The Defense Department is furthering its exploration of a new policy that would make the defense industry reveal more details before receiving public funding for independent research and development.
Currently, the Pentagon funds defense companies for the research and development they do since some of the products those companies create only have one consumer, the government. At times, those products never translate into products that can be put on the market for private consumption.
A Feb. 8 notice in the Federal Register is convening an industry day to discuss a rule change that may raise the barrier of entry for public research funds.
The rule would require companies competing for a contract to detail the nature and value of prospective IR&D projects the company would use to fulfill the contract. DoD would then use that information for evaluation purposes, the notice stated.
Undersecretary of Defense for Acquisition, Technology and Logistics Frank Kendall laid out a plan for more uniform IR&D rules in his Better Buying Power 3.0 reforms back in April.
DoD implemented the provision as a means of cracking down on industry’s use of public funds for near-term goals, like reducing the price on a competitive item, and not to actually create intellectual property. The Pentagon said there was a disconnect between what the government was expecting and what industry was providing. As a result, DoD required reviews to ensure it was aware of industry’s goals and plans for a project before funding it.
The announcement caused a tizzy in the defense industry, which led to DoD releasing a white paper in August to allay companies’ fears over stricter rules.
The paper assured industry that DoD was not trying to strong-arm industry, but rather ensure a two-way dialogue that would provide for some minimum oversight.
“What I am looking for … is that there is some meaningful technical content in the award that’s been put out, that’s really the fundamental point,” Kendall said in September. “By requiring industry to tell government what it’s doing will encourage more meaningful content.”
The register notice seems to imply DoD is serious about implementing changes to the IR&D policy.
Some experts think industry takes advantage of DoD’s subsidies to companies for IR&D.
“It seems to me that what [is spent out of IR&D funding] in the name of research … is relatively small,” Subrata Ghoshroy, a former senior defense analyst at the Government Accountability Agency, told Federal News Radio. “The science and technology is an area in my opinion where actual scientific research takes place. The rest of the budget is not really doing that much research … it is any area where the corporations tend to make a lot more money by building prototypes and often they don’t go anywhere.”
In a 2011 article in the Bulletin of Atomic Scientists, Ghoshroy writes, “Congressional military committees have for years grossly abused the Defense R&D budget, using it to channel money to contractors in their districts via the earmarking process.”
In November, Kendall told industry he’d like to see industry make greater investments in innovation.

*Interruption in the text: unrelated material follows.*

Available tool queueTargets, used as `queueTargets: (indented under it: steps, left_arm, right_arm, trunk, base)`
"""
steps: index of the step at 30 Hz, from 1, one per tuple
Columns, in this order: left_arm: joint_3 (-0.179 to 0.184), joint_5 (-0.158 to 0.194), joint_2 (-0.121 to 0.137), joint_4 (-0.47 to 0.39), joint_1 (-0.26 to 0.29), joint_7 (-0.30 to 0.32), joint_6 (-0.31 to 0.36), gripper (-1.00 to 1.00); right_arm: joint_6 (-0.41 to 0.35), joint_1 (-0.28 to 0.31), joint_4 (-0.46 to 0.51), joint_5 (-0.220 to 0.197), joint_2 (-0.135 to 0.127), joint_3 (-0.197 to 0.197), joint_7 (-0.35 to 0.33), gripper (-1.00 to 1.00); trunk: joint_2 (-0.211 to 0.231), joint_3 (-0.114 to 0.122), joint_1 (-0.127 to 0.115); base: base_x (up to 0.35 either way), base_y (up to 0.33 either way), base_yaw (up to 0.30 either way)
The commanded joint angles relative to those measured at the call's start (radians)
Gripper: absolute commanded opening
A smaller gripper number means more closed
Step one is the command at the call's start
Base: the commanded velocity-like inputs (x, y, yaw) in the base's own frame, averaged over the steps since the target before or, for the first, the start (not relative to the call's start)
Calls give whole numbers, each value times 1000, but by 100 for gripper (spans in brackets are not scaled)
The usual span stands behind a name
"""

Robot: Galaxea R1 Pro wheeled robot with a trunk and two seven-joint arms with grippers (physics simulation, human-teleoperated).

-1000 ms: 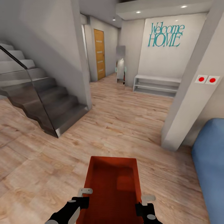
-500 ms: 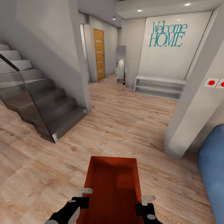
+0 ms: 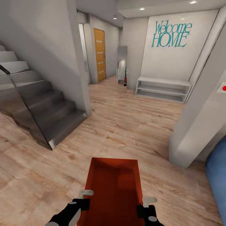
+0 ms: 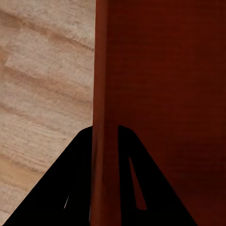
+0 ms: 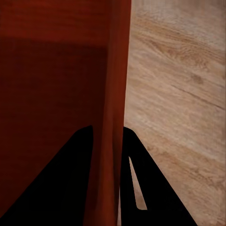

“Industry is doing a lot of stock buybacks, which I understand why they are doing it, that improves some financial metrics and so on, but I think a better investment for the long term is in technology for future products,” Kendall said.
DoD requested about $75 billion for research and development for fiscal 2016 — that’s about 12 percent of the entire defense budget. On the other hand, Wesley Bush, CEO of Northrop Grumman, said his company spent about 4 percent of its revenue on R&D this year.
That trend stays steady for most defense companies. Boeing spent a little over $3 billion in 2014 for R&D, about 3 percent of its total revenue, according to a report by AeroWeb, an aerospace and defense market company.
Similarly, Raytheon spent $500 million in 2014, only 2 percent of its total revenues.
A report by the Information Technology and Innovation Foundation found that R&D spending as a share of sales by defense contractors declined by nearly one-third between 1999 and 2012.
Non-government technology companies, by comparison, spend billions more and at a much higher percentage of their revenues on R&D. Apple spent $2 billion on R&D in the first quarter alone of 2015. Samsung spent $13.4 billion in 2014 on R&D and Microsoft spent $10.4 billion.
Gwynne Shotwell, president and COO of SpaceX, said defense industry R&D spending is “incredibly low” and that a huge part of the reason defense companies have an innovation problem is because of the low funding.
Defense companies, however, say that the marketplace is different from the commercial marketplace.
“The investments required are very large and they are very long-term before you get a return,” Kendall said. “We buy in many cases very specialized, very complicated, very expensive products that take a long time to develop and we buy them in an environment in which the assurance that there’s going to be sales is kind of limited.”
Bush said private R&D is a very limited view of what defense companies do. He said Northrop Grumman’s scientists usually have no idea if the project they are working on will translate to the marketplace.
Bush said his company is making investments in products it will not commercialize and the moment it is commercialized it begins to “wash away” technological superiority.
That, however, does not take into account if companies later release technologies commercially once the technology gap has been closed by adversaries.